Scheuermann verweist auf die Schwierigkeiten der genauen Bestimmung des Begriffs von Nation und nationaler Minderheit. Er zeigt, dass der französisch-revolutionäre und der herdersche Nationsbegriff jeweils unterschiedlich den Interessen der Seiten dienen. Das Herausstellen der Staatsbürgerschaft begünstigt die dominierende Nation, während der herdersche Begriff mit Bezug auf eine Sprach-, Wesens- und Kulturgemeinschaft eher nationalen Minderheiten gerecht wird.

In Ostmitteleuropa waren im Ergebnis der Gebietsveränderungen, des Staatenzerfalls und des forcierten Bevölkerungsaustausches nach dem Ersten Weltkrieg neue Staaten entstanden, die dem Selbstbestimmungsrecht genügen wollten, das US-Präsident Woodrow Wilson ihnen versprochen hatte. Letzterer hatte allerdings weniger auf nationale, denn auf die demokratische Selbstbestimmung abgehoben. Insgesamt 80 Millionen Menschen mussten ihre Staatsbürgerschaft ändern. Den Staaten der Region wurden Minderheitenschutzverträge aufgezwungen, um die durch die neuen Grenzen erwarteten beziehungsweise bereits bekannten Konflikte unter Kontrolle zu bringen. Eine besondere Situation hatten die nun zur Minderheit gewordenen Angehörigen einst herrschender Nationen, die oft in Grenzregionen als Risikofaktor und auf Grund ihrer ökonomischen Vormacht als soziale Bedrohung angesehen und von den neuen Staaten oft benachteiligt wurden. Bezeichnenderweise wurde das Minderheitenschutzrecht nur auf den genannten Bereich bezogen, später allein noch der Irak einbezogen. Die Großmächte blieben aus gutem Grund (eigene Minderheiten und Kolonien) ebenso außen vor wie Deutschland und die Sowjetunion, die bis 1934 kein Völkerbundmitglied war. Eine solche Konstellation musste die zum Schutz ihrer Minderheiten genötigten Staaten besonders ärgern, da praktischer Minderheitenschutz interessengeleitet und von politischem Kalkül gekennzeichnet war.
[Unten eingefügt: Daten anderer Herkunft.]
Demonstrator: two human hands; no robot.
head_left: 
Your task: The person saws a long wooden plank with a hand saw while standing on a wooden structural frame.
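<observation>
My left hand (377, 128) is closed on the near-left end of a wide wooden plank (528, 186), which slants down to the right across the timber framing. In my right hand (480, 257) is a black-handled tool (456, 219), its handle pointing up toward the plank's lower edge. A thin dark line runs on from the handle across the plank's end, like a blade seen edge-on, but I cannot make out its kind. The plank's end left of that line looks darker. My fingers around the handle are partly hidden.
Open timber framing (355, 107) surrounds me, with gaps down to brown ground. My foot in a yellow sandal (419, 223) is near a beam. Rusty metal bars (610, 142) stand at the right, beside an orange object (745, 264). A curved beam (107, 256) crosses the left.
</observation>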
Die Minderheitenschutzverträge sicherten die Gleichbehandlung der Minderheiten und kulturelle Möglichkeiten, aber deutlich unterhalb von Autonomie. Benachteiligte Minderheitenangehörige konnten mittels Petitionen Benachteiligungen anzeigen. Den betreffenden Regierungen wurde ein großzügiges Stellungnahmerecht eingeräumt, und es wurden mit ihnen einvernehmlich Lösungen bei geringen kulturellen oder fiskalischen Zugeständnissen gesucht. Repressionen konnten nicht verhindert werden, sodass aus der Türkei beispielsweise keine Petition der armenischen Minderheit vorliegt.

Die Praxis zeigte die Grenze eines Minderheitenschutzes mit ungleicher Behandlung der einzelnen Subjekte und einer selbstbeschränkten praktischen Schutzpolitik - Erfahrungen, die nach wie vor aktuell sind.